Note that children schema resources are not considered part of the parent schema resource. For example, in the previous figure, https://example.com/foo or https://example.com/bar are separate schema resources and not part of the root schema resource, despite their structural relationship.

Schemas as Directed Graphs

JSON Schema is a recursive data structure. In the context of schema resources, this means that a schema resource may introduce nested schema resources (like we saw on the previous section) and use referencing keywords (like $ref) to point to external schema resources, creating a directed graph of schema resources.

Consider the following example. In the top left, a root schema resource named https://example.com/origin that declares a nested schema resource named https://example.com/nested (at /properties/bar) and references an external schema resource named https://example.com/destination (from /properties/foo/$ref). In the bottom left, a root schema resource named https://example.com/destination that references a nested schema resource called https://example.com/nested-string (from /items/$ref). On the right, a directed graph representation of the relationship between these schema resources:

Thinking of a JSON Schema as a directed graph

As you will see, thinking of a schema as a directed graph of schema resources greatly helps in understanding both lexical and dynamic scopes.

Lexical Scope

Under the graph analogy from the previous section, the lexical scope of a schema consists of the node being evaluated. In other words, the lexical scope of a schema consists of the entire schema resource to which it belongs.

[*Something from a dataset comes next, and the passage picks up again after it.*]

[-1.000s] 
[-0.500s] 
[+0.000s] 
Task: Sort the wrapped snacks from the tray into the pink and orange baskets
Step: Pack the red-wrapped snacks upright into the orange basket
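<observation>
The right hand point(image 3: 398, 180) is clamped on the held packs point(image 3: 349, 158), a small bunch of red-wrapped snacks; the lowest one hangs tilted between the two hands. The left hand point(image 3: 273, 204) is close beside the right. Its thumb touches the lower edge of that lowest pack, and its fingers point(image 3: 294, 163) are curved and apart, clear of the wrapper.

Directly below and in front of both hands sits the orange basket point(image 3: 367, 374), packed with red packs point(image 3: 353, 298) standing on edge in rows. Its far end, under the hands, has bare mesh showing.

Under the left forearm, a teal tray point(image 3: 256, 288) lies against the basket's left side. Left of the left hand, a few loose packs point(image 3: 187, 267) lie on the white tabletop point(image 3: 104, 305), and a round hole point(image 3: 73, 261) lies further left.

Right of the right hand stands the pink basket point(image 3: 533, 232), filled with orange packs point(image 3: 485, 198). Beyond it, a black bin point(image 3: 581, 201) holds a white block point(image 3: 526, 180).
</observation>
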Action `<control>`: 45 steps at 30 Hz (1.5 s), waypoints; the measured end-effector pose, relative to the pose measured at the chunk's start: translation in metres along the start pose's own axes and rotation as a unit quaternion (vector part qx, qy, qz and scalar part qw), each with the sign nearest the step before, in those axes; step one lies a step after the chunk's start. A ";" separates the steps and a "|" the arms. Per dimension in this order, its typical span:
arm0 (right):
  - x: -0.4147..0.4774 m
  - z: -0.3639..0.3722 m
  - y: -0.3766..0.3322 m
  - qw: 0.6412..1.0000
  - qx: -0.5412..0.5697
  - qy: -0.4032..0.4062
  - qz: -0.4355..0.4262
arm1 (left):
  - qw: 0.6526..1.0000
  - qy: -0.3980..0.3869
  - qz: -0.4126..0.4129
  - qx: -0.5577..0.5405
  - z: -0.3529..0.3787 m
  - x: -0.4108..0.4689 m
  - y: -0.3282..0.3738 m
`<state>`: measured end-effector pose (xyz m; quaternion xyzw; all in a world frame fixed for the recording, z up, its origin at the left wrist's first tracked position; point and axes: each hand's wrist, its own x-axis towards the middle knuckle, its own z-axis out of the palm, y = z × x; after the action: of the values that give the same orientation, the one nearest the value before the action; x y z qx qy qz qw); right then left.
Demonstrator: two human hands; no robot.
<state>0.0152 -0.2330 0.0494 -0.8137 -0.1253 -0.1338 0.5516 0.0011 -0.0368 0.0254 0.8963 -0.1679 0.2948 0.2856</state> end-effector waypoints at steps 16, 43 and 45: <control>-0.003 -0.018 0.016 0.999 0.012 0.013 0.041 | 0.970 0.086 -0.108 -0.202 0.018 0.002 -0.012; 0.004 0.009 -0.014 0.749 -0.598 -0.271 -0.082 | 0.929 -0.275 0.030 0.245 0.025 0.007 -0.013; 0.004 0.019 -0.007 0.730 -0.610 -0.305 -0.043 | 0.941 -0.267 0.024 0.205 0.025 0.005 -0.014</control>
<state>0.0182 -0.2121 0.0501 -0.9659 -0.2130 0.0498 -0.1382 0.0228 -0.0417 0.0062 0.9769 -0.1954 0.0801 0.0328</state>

Consider the following sequence of examples. On the left, a JSON Schema with a single nested schema resource. On the right, the corresponding directed graph representations for the root schema resource called https://example.com/person and the nested schema resource called https://example.com/surname. At each step of the evaluation process, we gray out the parts of the schema and of the directed graph that are not part of the lexical scope.

The evaluation process starts with the top level schema. The lexical scope at that point is the root schema resource, and the nested schema resource is out of scope.

The lexical scope of a JSON Schema (1)

Then, we enter the properties applicator, and if the instance defines a firstName property, we get into the subschema at /properties/firstName. This subschema is part of the root schema resource (as it does not declare its own identifier), so the lexical scope remains the same as the previous step.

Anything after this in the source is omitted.